We find that on average, all cohabiting individuals enjoy higher life expectancies compared to their single counterparts, i.e., compared to widowed, divorced, and never married individuals that live alone. This result holds for both genders and across age groups. However, compared to married individuals, the size and significance of differences in life expectancies vary. For both genders, cohabiting-widowed individuals are on average living as long as married individuals whereas the life expectancy of cohabiting-divorced individuals is statistically lower compared to married individuals. For cohabiting-never married individuals, the results are mixed depending on gender and age group. In general, our results indicate that simply categorizing all unmarried individuals as single would overestimate their remaining lifetime as it neglects to account for the increasingly important cohabitation group. Moreover, we find that this group is particularly important when considering end-of-life long-term care expenditures: Our results suggest that cohabiting spouses serve as informal caregivers to the same degree as married spouses. Specifically, we find that regardless of cohabitation type, their average costs on home help and retirement homes are equal to those of the married group. Compared to all types of non-cohabiting singles, long-term care expenditures are much lower for married and cohabiting individuals. Thus, cohabitation does indeed contribute to reducing end-of-life long-term care costs and may hold the potential to improve health outcomes and maximize the efficiency of healthcare provision.

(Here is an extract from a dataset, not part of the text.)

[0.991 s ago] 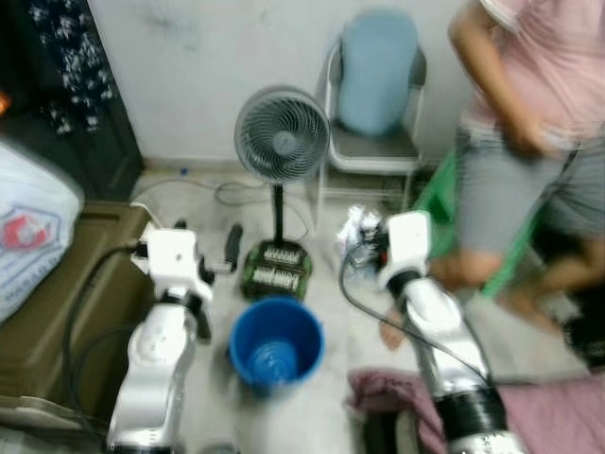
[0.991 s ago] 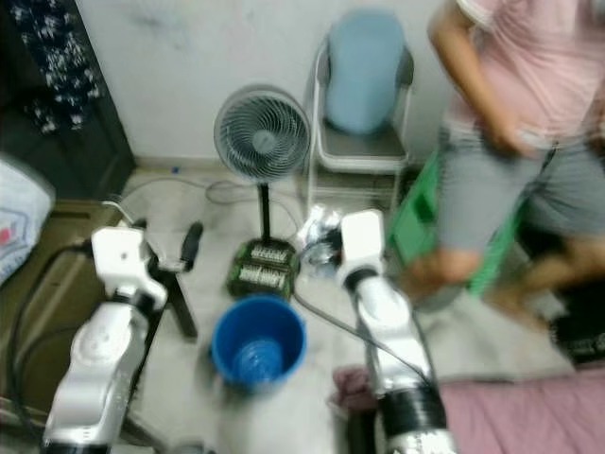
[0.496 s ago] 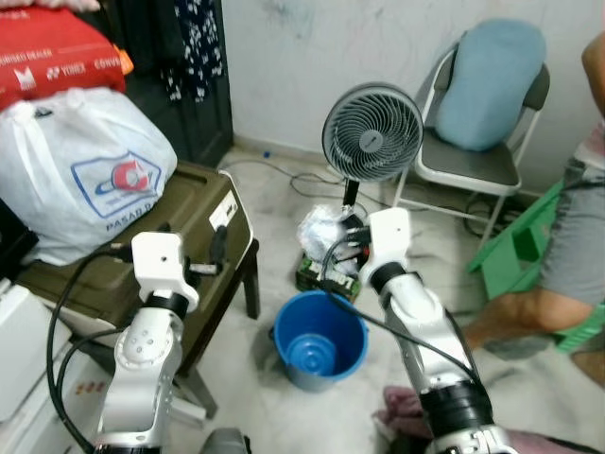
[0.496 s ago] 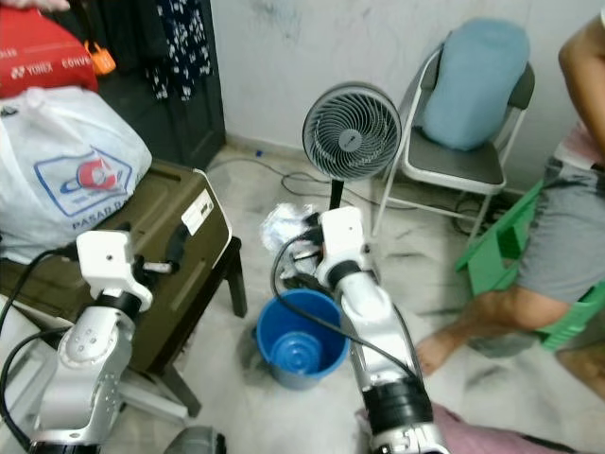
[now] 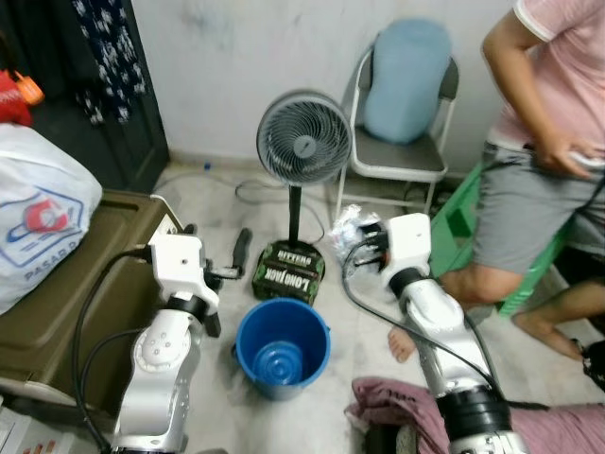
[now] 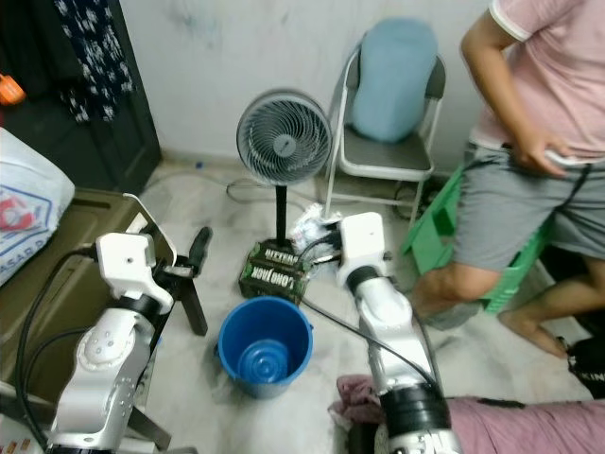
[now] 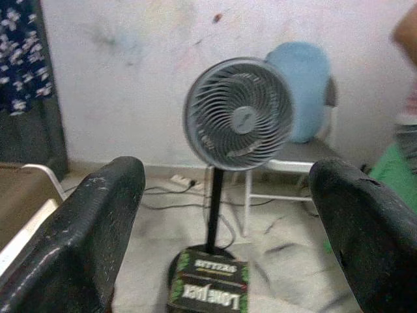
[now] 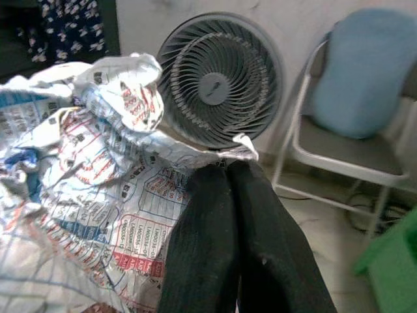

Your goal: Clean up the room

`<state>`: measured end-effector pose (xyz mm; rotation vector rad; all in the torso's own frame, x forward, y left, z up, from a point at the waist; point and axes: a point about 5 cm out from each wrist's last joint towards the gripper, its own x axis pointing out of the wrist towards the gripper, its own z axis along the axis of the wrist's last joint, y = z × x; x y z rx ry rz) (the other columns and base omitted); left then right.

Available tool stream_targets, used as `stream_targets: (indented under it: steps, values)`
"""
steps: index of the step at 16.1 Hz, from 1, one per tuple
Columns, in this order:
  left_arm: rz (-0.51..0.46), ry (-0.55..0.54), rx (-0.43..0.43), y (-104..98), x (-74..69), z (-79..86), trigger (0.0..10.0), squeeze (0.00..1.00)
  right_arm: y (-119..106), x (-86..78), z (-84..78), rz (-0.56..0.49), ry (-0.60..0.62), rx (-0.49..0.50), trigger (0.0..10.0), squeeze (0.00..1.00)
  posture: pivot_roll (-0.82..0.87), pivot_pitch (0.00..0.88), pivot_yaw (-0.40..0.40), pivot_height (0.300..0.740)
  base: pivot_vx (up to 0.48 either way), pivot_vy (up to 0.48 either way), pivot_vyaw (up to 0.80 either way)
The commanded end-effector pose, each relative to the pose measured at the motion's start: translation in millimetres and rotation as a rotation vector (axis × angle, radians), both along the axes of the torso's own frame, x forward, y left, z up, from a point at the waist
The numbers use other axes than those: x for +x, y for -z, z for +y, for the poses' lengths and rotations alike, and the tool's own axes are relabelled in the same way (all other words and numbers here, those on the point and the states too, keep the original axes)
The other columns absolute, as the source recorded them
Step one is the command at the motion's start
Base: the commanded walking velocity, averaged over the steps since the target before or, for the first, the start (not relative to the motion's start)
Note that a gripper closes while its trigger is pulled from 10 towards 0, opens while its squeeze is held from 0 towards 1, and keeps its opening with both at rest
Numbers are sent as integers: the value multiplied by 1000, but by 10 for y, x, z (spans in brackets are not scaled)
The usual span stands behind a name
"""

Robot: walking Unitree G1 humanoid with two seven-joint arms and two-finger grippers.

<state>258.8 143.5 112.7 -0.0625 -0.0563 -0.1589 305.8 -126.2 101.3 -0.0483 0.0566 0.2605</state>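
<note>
My right gripper (image 5: 364, 242) is shut on a crumpled printed plastic wrapper (image 5: 352, 226), held above the floor to the right of the fan's pole. The right wrist view shows the two black fingers (image 8: 221, 215) pressed together on an edge of the wrapper (image 8: 98, 163). A blue bucket (image 5: 281, 346) stands on the floor between my arms, below and left of the wrapper, and looks empty. Left of the bucket, my left gripper (image 5: 241, 252) is raised. It is open, its fingers (image 7: 98, 228) wide apart with nothing between them.
A grey pedestal fan (image 5: 304, 142) stands ahead, a green-and-black box (image 5: 288, 270) at its base. Behind are a folding chair (image 5: 402, 156) with a blue cushion and a green stool (image 5: 463, 218). A person (image 5: 548, 142) stands right. An olive trunk (image 5: 57, 284) with a white bag (image 5: 33, 222) is left; pink cloth (image 5: 397, 402) lies below.
The whole picture has swung back and forth, so the camera turned. My right gripper still holds the wrapper and my left stays open. The person has stepped back into view.
</note>
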Motion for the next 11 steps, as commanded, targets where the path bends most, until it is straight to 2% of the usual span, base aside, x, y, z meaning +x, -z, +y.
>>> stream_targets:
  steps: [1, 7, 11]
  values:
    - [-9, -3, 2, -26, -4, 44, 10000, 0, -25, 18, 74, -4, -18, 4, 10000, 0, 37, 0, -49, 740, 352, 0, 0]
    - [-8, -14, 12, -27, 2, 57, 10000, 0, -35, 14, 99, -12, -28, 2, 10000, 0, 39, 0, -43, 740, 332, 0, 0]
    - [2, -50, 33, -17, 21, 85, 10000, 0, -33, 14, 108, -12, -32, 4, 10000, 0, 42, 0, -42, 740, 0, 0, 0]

Our results point to a number of relevant applications beyond healthcare utilization. In particular, governments and pension funds rely heavily on accurate forecasts of longevity as they have guaranteed individuals a lifelong income stream independently of how long they live. Failing to account for mortality patterns within different marital groups thus challenge the pension fund's ability to manage their longevity risk effectively and price their pension products. For governments, marital status plays an important role in the multi-pillar pension systems as it aims at reducing financial inequality across subgroups by letting pension payments from pillar one be means tested against household income.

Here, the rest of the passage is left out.